Belle lettre de travail de Claude Simon
Claude Simon (Tananarive, 1913/2005)Passionnante et longue lettre de Claude Simon, adressée à Leo Peeters, relative à ses travaux littéraires :
"[...] Je n'ai guère le temps (je repars dans quelques jours pour la Scandinavie pour une tournée de conférences) de répondre longuement à vos questions. Voici, en bref :
Question 1 - a- ligne AA' : relisez la page 94 de Nouveau Roman : hier, aujourd'hui : lorsque Histoire commence, le narrateur est couché dans son lit et il se retrouve au bout d'à peu près 24 heures (deux fois le tour du cadran) à son point de départ. / b- Sinusoïdes = thèmes, fantasmes et souvenirs obsessionnels. / c- à vous d'en faire le recensement / d- même chose
Question 2 - Je vous répondrai ce que j'ai répondu à Georges Raillard lorsqu'il m'a posé, après son intervention, la même question : certaines des constructions et certaines des combinaisons qu'il a vues dans Femmes ont été conscientes de ma part et très concertées, d'autres non.

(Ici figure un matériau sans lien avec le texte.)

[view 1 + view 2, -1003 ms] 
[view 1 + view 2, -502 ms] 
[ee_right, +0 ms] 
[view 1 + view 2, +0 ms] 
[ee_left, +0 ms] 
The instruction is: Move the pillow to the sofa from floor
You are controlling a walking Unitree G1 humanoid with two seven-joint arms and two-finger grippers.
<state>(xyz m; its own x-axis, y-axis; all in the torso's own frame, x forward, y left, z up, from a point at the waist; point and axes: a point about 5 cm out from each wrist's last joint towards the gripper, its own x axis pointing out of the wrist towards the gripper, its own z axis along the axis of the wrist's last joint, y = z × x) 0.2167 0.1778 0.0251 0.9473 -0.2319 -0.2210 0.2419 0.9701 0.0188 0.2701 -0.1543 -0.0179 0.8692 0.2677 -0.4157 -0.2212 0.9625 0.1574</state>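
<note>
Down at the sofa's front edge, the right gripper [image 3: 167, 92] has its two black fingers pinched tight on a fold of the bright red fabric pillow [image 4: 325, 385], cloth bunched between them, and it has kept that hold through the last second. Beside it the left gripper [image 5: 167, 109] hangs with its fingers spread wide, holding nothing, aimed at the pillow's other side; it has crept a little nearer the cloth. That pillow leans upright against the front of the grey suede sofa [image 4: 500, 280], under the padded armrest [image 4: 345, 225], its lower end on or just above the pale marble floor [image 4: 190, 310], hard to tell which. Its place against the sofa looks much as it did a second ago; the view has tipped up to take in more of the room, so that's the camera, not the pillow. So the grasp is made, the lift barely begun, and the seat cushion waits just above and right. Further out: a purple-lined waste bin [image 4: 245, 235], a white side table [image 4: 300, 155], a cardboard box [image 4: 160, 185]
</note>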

Ce qui pose d'ailleurs un problème assez passionnant : ce texte ayant été très travaillé est-ce que l'écrivain ("homme traversé par le travail" selon l'excellente définition qu'en donne Jean-Claude Raillon) ne trouverait ou ne retrouvait pas (et que ce soit consciemment ou non n'a aucune importance) certains patrons, ou modèles, ou type de construction (par exemple "grille formelle à douze cases") qu'un lecteur attentif peut y détecter par la suite et analyser ? (Ceci est d'autant plus troublant que le brouillon d'Histoire comptait quinze chapitres, nombre que j'ai réduit (ou plutôt qui s'est réduit) à douze, non par un goût plus ou moins superstitieux ou ésotérique pour ce chiffre, mais à la suite de ratures et de tâtonnements, simplement parce que je sentais confusément que la première version était mal fichue et que quelque chose y clochait [...]".
Au sujet du travail de l'auteur : "ce qui est important et ce qui seul compte c'est ce qui se trouve dans le texte qu'il a produit".
Il évoque ensuite le colloque Robbe-Grillet, Georges Raillard, Merleau-Ponty et ses cours au collège de France relatifs aux romans de Simon, etc.